Minimally Invasive Surgery for Benign Prostatic Obstruction

New Insights and Future Technical Standards

Enrique Rijo; Richard Hindley; Shahin Tabatabaei; Thorsten Bach

Disclosures

Curr Opin Urol. 2021;31(5):461-467. 

In This Article

Outpatient Holmium Laser Enucleation of the Prostate Procedure With Same Day Catheter Removal

Holmium laser enucleation of the prostate (HoLEP) is one of the most studied surgical procedures in Urology. Since it was first described by Peter Gilling,[25] HoLEP has evolved not only in the technique but also in the technology, using high power lasers and pulse modulation technologies.[26,27]

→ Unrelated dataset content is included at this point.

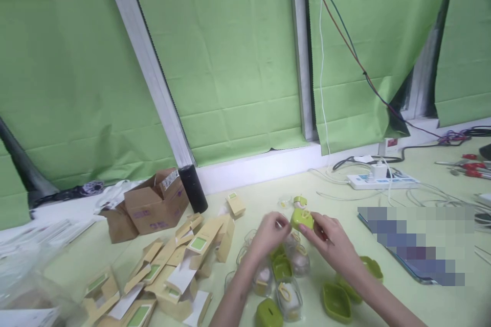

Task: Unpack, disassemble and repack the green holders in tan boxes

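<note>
My right hand [333, 239] is closed around a small green plastic case [302, 219] with a pale loop on top, held above the table. My left hand [269, 234] pinches something small and pale at its fingertips, right beside that case. Below the hands lie several clear round-cornered containers [289, 297] with white contents and several green lids or bases [336, 301]. Another small green piece [299, 200] stands on the table just beyond the hands.
A heap of tan and green cardboard boxes [180, 265] lies at the left, with an open brown carton [153, 204] and a black cylinder [193, 188] behind. A white power strip [379, 181] with cables, red-handled tools [473, 167] and a blurred flat object [418, 245] sit right. Clear plastic [26, 276] fills the near left.
</note>
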Action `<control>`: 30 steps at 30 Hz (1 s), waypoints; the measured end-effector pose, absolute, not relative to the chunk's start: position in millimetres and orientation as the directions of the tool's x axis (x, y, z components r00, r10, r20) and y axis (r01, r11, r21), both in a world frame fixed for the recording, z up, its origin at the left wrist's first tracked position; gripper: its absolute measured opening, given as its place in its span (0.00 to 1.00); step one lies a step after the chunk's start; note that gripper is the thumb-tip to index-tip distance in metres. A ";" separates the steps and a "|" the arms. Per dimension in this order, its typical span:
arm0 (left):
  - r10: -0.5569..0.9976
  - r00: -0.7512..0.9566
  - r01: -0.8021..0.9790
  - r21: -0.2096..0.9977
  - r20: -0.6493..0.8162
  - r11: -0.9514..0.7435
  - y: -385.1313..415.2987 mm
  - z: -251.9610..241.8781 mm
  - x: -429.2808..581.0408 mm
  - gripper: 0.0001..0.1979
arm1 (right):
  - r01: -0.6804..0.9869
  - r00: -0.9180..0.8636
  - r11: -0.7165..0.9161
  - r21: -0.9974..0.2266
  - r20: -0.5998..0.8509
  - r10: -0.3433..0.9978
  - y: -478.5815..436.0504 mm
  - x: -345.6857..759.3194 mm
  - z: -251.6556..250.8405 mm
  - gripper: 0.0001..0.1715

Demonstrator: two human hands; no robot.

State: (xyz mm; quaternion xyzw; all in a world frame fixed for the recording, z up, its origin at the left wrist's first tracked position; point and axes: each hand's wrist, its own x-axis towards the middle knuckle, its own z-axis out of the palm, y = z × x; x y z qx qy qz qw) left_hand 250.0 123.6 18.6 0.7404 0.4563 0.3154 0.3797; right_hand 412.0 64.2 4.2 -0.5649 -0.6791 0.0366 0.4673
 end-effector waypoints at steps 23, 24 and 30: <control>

Normally after the procedure patients are discharged in 24–48 h without catheter. Recently some authors have demonstrated that HoLEP is possible as an outpatient procedure in selected cases.

Krambeck et al.[28] reported a feasibility pilot study for same day catheter removal after HoLEP for patients not undergoing anticoagulation therapy and with prostates < 250 mL.

A high-power laser with Moses 2.0 optimized for BPH technology (Lumenis Ltd, Yoknaem, Israel) was used in all the procedures. Continuous bladder irrigation was employed postoperatively in all cases.

This was a retrospective study of 30 patients, median prostate volume of 81 mL (37–235 mL). 30% of patients had a catheter before the procedure.

The median enucleation time was 39.5 min, morcellation time 5 min and enucleated specimen weight was 52.5 g (33–81). 90% (27) of patients were same day catheter free after a median time of 4.9 h from the end of the procedure. No 90-day complications or surgical reinterventions were reported.

Functional outcomes: Median IPSS score was 5, QoL 1, PVR was 16 mL and PSA was 0.7 ng/dl.

Despite the fact that this is only a feasibility retrospective study with a small number of cases, it can still be considered a step forward in HoLEP's evolution into a truly minimally invasive outpatient catheter free procedure.

One of the known drawbacks of HoLEP is the steep learning curve and the high rate of ejaculatory dysfunction. Kim et al.[29] reported 76.9% of total anejaculation after HoLEP.